Task instructions> When you retype the data, keep every word exactly and include none of the pictures.

•••••

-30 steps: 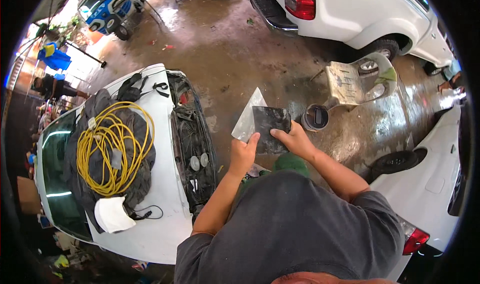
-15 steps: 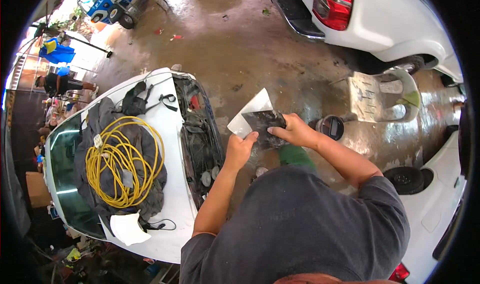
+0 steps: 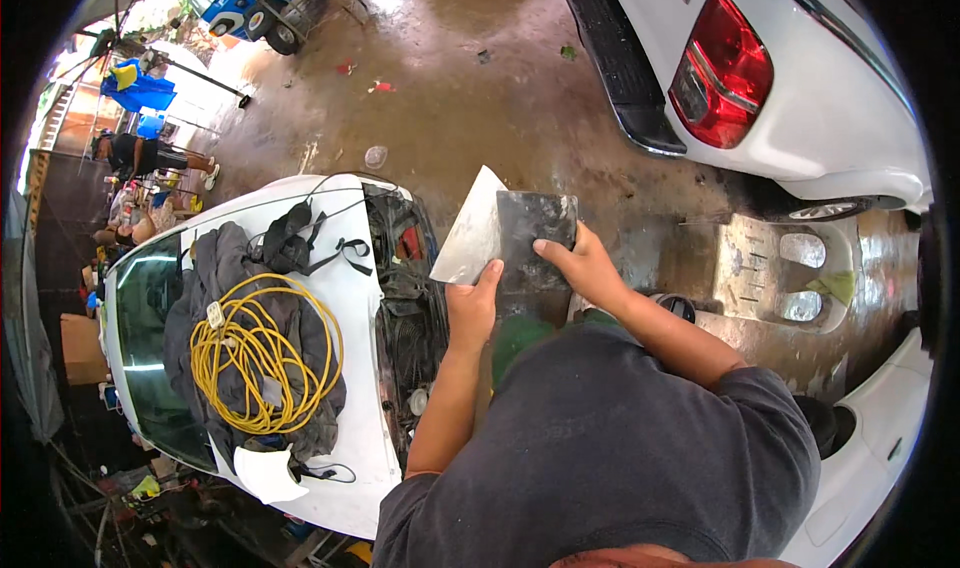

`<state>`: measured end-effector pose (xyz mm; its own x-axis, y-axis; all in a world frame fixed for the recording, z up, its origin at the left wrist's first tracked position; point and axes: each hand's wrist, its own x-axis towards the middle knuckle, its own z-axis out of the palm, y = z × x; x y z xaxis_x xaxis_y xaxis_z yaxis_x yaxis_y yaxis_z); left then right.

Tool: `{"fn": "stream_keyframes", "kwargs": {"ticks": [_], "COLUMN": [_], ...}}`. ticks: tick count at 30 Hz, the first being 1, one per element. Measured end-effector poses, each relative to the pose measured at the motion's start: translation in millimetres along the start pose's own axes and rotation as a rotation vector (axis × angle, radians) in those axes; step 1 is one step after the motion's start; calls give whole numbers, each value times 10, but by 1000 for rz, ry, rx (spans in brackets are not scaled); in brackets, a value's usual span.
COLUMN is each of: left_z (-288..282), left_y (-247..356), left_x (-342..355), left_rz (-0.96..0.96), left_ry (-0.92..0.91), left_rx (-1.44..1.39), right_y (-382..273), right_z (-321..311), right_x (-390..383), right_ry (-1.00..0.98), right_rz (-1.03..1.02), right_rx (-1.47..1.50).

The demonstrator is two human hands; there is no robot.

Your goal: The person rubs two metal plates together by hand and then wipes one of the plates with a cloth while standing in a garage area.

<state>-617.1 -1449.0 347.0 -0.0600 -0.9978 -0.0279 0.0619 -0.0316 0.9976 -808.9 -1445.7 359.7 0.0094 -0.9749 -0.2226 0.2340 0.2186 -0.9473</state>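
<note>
Both hands hold a sheet of sandpaper (image 3: 538,233) in front of my body. Its right part shows a black face, worn grey in patches. The left part shows a pale grey-white face that slants away to a corner. My left hand (image 3: 472,306) pinches the lower edge near where pale and black meet, thumb up on the front. On the right side, my right hand (image 3: 590,270) grips the black part, its thumb pressed on the face and the other fingers hidden behind.
To the left stands a white car (image 3: 350,368) with a yellow coiled cord (image 3: 265,358) and dark cloth on it. A white pickup (image 3: 800,98) is at upper right. A plastic chair (image 3: 745,268) and dark-rimmed bucket (image 3: 675,306) stand at right on the wet floor (image 3: 470,88).
The sandpaper is spread flatter and held more upright, with more of its black face showing. My hands are farther apart. The whole view has shifted.
</note>
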Motion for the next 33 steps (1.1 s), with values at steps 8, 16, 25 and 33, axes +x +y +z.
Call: {"fn": "stream_keyframes", "kwargs": {"ticks": [8, 16, 25, 33], "left_z": [-24, -626, -1573, -2089], "left_y": [-112, -384, -340, 94], "left_x": [935, 2314, 3550, 3992], "left_rz": [22, -302, -428, -160], "left_ry": [-68, -290, -178, 6], "left_rx": [54, 118, -579, -1032], "right_y": [92, -184, -331, -325], "right_z": [119, 312, 1196, 1960], "right_x": [908, 2223, 3644, 4446], "right_ry": [-24, -173, -212, 2], "right_rz": [-103, -91, 43, 388], "right_rx": [-102, -406, -375, 327]}}
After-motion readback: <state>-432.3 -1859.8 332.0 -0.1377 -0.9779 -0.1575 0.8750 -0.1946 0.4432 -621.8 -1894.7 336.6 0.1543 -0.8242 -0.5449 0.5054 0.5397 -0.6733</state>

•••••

Solution for this exercise>
-30 steps: 
-15 steps: 
+0 steps: 

`<state>`: measured end-effector pose (xyz mm; its own x-axis, y-axis; all in a world frame fixed for the recording, z up, its origin at the left wrist's first tracked position; point and axes: each hand's wrist, its own x-axis towards the middle knuckle, its own z-axis out of the palm, y = z × x; x y z xaxis_x xaxis_y xaxis_z yaxis_x yaxis_y yaxis_z); left then right.

Tool: `{"fn": "stream_keyframes", "kwargs": {"ticks": [_], "COLUMN": [_], ...}}`. ticks: tick count at 30 Hz, the first being 1, one per element. Measured end-effector poses, each relative to the pose measured at the motion's start: translation in millimetres along the start pose's own axes and rotation as a rotation vector (axis × angle, radians) in those axes; step 1 is one step after the motion's start; calls give whole numbers, each value times 10, but by 1000 for rz, ry, rx (spans in brackets are not scaled); in brackets, a value's usual span.
COLUMN is each of: left_z (-288..282), left_y (-247..356), left_x (-342..355), left_rz (-0.96..0.96), left_ry (-0.92..0.91), left_rx (-1.44..1.39), right_y (-382..273), right_z (-321..311), right_x (-390..383), right_ry (-1.00..0.98), right_rz (-1.03..1.02), right_rx (-1.47..1.50).

The demonstrator is two human hands; there is no robot.

Your goal: The person rubs two metal plates together by hand and then wipes one of the plates with a cloth while standing in a garage area.

<state>-617.1 -1449.0 347.0 -0.0600 -0.9978 -0.0279 0.0619 -0.0316 0.9976 -808.9 -1445.7 359.7 0.0094 -0.9749 -0.2226 0.2340 0.2186 -0.9473</state>
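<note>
Both hands hold a sheet of sandpaper (image 3: 538,233) in front of my body. Its right part shows a black face, worn grey in patches. The left part shows a pale grey-white face that slants away to a corner. My left hand (image 3: 472,306) pinches the lower edge near where pale and black meet, thumb up on the front. On the right side, my right hand (image 3: 590,270) grips the black part, its thumb pressed on the face and the other fingers hidden behind.
To the left stands a white car (image 3: 350,368) with a yellow coiled cord (image 3: 265,358) and dark cloth on it. A white pickup (image 3: 800,98) is at upper right. A plastic chair (image 3: 745,268) and dark-rimmed bucket (image 3: 675,306) stand at right on the wet floor (image 3: 470,88).
The sandpaper is spread flatter and held more upright, with more of its black face showing. My hands are farther apart. The whole view has shifted.
</note>
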Motion for the next 33 steps (1.1 s), with values at steps 8, 16, 25 and 33, axes +x +y +z.
Call: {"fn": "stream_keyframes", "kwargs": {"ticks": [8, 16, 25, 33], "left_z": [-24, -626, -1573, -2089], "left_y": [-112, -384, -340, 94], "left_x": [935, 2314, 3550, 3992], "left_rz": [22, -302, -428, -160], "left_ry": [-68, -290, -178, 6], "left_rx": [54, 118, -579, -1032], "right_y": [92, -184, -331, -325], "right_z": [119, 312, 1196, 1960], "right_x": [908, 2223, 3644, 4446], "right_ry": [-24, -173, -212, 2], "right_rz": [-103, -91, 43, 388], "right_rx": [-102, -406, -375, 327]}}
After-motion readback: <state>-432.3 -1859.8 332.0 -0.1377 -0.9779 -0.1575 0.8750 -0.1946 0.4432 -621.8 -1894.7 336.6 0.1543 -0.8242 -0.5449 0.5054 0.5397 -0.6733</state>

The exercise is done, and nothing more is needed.